Concerning countries that on their own are unable to pursue that digital transformation agenda, the Chief Economist said the Bank is currently working out a mechanism to support their desire.

“We are hoping to work with countries to make that happen by 2030. And World Bank is putting some financing on the table to help countries that would want to borrow to implement this kind of policies to do so,” Mr. Zeufack said.



Growth snapshot

On Ghana, World Bank is projecting a stronger growth rate of 7.6 percent on the back of agriculture and increased in oil and gas production, higher than the projected rate of 7.2 percent by government.

In Nigeria, growth reached 1.9 percent in 2018, up from 0.8 percent in 2017, reflecting a modest pick-up in the non-oil economy. South Africa came out of recession in the third quarter of 2018, but growth was subdued at 0.8 percent over the year, as policy uncertainty held back investment.

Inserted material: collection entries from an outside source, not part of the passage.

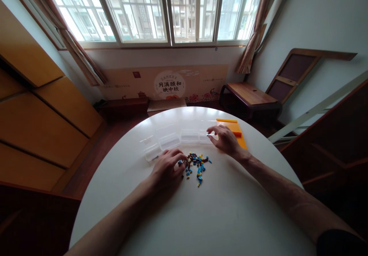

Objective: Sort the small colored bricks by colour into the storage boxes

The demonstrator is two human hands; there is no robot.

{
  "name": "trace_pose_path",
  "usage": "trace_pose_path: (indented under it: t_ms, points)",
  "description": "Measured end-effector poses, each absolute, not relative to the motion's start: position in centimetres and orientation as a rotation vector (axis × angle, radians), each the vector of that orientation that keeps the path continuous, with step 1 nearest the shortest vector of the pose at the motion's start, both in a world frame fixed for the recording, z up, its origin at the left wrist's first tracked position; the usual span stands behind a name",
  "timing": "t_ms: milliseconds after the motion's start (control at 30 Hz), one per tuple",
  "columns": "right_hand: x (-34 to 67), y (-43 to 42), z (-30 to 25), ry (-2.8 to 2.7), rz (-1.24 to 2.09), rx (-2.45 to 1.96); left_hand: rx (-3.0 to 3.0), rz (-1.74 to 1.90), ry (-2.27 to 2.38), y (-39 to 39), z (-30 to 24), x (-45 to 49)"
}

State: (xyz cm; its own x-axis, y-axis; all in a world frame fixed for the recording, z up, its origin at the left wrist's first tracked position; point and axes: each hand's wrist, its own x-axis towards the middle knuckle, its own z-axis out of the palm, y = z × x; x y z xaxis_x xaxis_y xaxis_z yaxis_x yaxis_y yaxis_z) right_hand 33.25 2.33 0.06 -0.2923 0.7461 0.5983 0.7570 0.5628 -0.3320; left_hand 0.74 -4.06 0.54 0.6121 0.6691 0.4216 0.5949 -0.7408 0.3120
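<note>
While the left hand (pixel 166 168), its grip hidden, is curled over the left edge of the brick pile (pixel 196 164), pieces are best pinched singly, and the right hand (pixel 226 139) is laid open on a clear box (pixel 202 138) beyond the pile.

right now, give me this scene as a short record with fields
surface: round white table
left hand: fingers down at the left edge of the pile of small pieces, blue, brown and yellow
right hand: fingertips at the rightmost clear box, beside the orange tray
other: row of clear boxes behind the pile
</note>
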Motion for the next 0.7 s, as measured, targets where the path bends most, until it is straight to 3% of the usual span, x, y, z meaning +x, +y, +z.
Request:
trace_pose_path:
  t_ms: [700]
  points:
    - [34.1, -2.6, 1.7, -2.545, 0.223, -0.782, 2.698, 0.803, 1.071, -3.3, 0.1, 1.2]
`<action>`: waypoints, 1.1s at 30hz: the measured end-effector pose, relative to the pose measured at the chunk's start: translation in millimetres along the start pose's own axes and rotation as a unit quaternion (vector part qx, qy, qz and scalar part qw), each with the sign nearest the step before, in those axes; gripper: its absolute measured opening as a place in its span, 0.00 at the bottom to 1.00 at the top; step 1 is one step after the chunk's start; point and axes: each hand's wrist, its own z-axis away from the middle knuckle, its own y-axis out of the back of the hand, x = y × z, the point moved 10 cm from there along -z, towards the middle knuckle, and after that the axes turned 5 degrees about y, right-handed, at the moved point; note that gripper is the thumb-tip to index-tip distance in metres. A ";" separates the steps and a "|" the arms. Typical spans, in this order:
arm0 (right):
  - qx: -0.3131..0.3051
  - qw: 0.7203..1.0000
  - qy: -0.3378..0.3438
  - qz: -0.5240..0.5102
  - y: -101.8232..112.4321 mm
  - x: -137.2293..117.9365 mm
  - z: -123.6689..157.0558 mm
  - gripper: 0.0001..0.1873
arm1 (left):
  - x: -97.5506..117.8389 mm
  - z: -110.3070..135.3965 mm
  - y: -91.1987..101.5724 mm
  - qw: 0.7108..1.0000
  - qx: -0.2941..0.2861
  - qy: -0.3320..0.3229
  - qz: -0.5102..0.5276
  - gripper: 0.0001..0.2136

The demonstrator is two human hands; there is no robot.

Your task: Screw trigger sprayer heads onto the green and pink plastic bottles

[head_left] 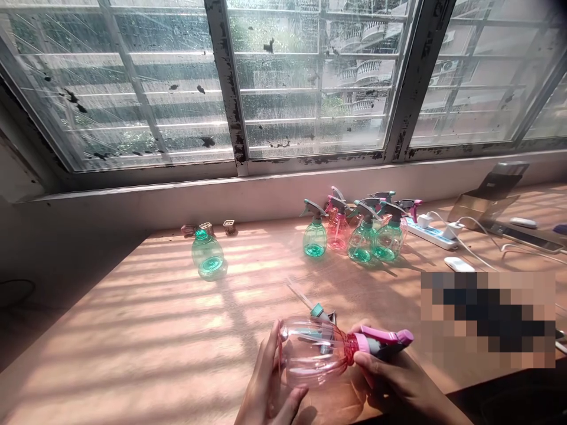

Angola, the region’s third largest economy, remained in recession, with growth falling sharply as oil production stayed weak.

Growth picked up in some resource-intensive-countries like the Democratic Republic of Congo and Niger, as stronger mining production and commodity prices boosted activity alongside a rebound in agricultural production and public investment in infrastructure. In others, like Liberia and Zambia, growth was subdued, as high inflation and elevated debt levels continued to weigh on investor sentiment.

In the Central African Economic and Monetary Community, a fragile recovery continued as reform efforts to reduce fiscal and external imbalances slowed in some countries. Non-resource-intensive economies such as Kenya, Rwanda, Uganda, and several in the West African Economic and Monetary Union, including Benin and Côte d’Ivoire recorded solid economic growth in 2018.

Africa’s Pulse also found that fragility in a handful of countries is costing sub-Saharan Africa over half a percentage point of growth per year. This adds up to 2.6 percentage points over 5 years.

“The drivers of fragility have evolved over time, and so too must the solutions,” said Cesar Calderon, Lead Economist and Lead author of the report. “Countries have a real opportunity to move from fragility to opportunity by cooperating across borders to tackle instability, violence, and climate change.”